▶ TASK OBJECTIVE: Your response needs to be the data below, retyped exactly.

─── DATA EXTRACT

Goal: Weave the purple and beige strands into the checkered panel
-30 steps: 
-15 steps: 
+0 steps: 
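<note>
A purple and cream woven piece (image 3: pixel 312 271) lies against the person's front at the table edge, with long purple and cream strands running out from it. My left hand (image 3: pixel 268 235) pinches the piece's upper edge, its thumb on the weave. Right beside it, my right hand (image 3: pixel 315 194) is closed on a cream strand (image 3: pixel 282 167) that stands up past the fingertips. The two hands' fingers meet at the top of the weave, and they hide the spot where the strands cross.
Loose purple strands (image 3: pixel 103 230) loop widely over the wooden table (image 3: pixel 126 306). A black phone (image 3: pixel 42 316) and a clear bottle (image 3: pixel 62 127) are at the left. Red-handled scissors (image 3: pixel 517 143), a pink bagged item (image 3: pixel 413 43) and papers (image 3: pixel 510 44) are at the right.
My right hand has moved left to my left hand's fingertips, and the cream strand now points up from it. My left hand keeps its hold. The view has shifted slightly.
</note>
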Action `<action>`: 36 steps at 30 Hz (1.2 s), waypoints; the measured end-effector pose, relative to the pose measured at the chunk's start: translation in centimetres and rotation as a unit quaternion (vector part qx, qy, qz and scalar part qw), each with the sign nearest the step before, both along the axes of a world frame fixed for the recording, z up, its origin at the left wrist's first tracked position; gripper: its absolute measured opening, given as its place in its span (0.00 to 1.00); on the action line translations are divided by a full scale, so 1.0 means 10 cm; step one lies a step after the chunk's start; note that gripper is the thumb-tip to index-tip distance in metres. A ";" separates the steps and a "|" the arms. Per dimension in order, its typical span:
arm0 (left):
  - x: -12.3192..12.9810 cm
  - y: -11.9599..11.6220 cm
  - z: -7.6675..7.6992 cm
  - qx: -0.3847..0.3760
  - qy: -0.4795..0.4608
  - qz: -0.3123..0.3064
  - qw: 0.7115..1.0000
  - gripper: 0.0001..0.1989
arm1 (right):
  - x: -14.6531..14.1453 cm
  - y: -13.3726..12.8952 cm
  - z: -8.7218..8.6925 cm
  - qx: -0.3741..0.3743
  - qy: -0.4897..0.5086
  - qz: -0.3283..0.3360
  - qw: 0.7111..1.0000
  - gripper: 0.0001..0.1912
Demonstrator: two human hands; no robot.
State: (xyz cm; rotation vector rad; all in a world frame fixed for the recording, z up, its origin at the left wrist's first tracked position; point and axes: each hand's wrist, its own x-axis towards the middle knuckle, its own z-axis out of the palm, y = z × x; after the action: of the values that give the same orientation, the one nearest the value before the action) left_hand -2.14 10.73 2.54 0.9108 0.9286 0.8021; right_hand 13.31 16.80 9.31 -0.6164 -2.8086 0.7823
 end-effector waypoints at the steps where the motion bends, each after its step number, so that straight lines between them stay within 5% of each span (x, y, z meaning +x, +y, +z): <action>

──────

▶ WRITTEN SOLUTION:
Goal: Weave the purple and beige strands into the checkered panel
-30 steps: 
-15 steps: 
+0 steps: 
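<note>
A purple and cream woven piece (image 3: pixel 312 271) lies against the person's front at the table edge, with long purple and cream strands running out from it. My left hand (image 3: pixel 268 235) pinches the piece's upper edge, its thumb on the weave. Right beside it, my right hand (image 3: pixel 315 194) is closed on a cream strand (image 3: pixel 282 167) that stands up past the fingertips. The two hands' fingers meet at the top of the weave, and they hide the spot where the strands cross.
Loose purple strands (image 3: pixel 103 230) loop widely over the wooden table (image 3: pixel 126 306). A black phone (image 3: pixel 42 316) and a clear bottle (image 3: pixel 62 127) are at the left. Red-handled scissors (image 3: pixel 517 143), a pink bagged item (image 3: pixel 413 43) and papers (image 3: pixel 510 44) are at the right.
My right hand has moved left to my left hand's fingertips, and the cream strand now points up from it. My left hand keeps its hold. The view has shifted slightly.
</note>
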Action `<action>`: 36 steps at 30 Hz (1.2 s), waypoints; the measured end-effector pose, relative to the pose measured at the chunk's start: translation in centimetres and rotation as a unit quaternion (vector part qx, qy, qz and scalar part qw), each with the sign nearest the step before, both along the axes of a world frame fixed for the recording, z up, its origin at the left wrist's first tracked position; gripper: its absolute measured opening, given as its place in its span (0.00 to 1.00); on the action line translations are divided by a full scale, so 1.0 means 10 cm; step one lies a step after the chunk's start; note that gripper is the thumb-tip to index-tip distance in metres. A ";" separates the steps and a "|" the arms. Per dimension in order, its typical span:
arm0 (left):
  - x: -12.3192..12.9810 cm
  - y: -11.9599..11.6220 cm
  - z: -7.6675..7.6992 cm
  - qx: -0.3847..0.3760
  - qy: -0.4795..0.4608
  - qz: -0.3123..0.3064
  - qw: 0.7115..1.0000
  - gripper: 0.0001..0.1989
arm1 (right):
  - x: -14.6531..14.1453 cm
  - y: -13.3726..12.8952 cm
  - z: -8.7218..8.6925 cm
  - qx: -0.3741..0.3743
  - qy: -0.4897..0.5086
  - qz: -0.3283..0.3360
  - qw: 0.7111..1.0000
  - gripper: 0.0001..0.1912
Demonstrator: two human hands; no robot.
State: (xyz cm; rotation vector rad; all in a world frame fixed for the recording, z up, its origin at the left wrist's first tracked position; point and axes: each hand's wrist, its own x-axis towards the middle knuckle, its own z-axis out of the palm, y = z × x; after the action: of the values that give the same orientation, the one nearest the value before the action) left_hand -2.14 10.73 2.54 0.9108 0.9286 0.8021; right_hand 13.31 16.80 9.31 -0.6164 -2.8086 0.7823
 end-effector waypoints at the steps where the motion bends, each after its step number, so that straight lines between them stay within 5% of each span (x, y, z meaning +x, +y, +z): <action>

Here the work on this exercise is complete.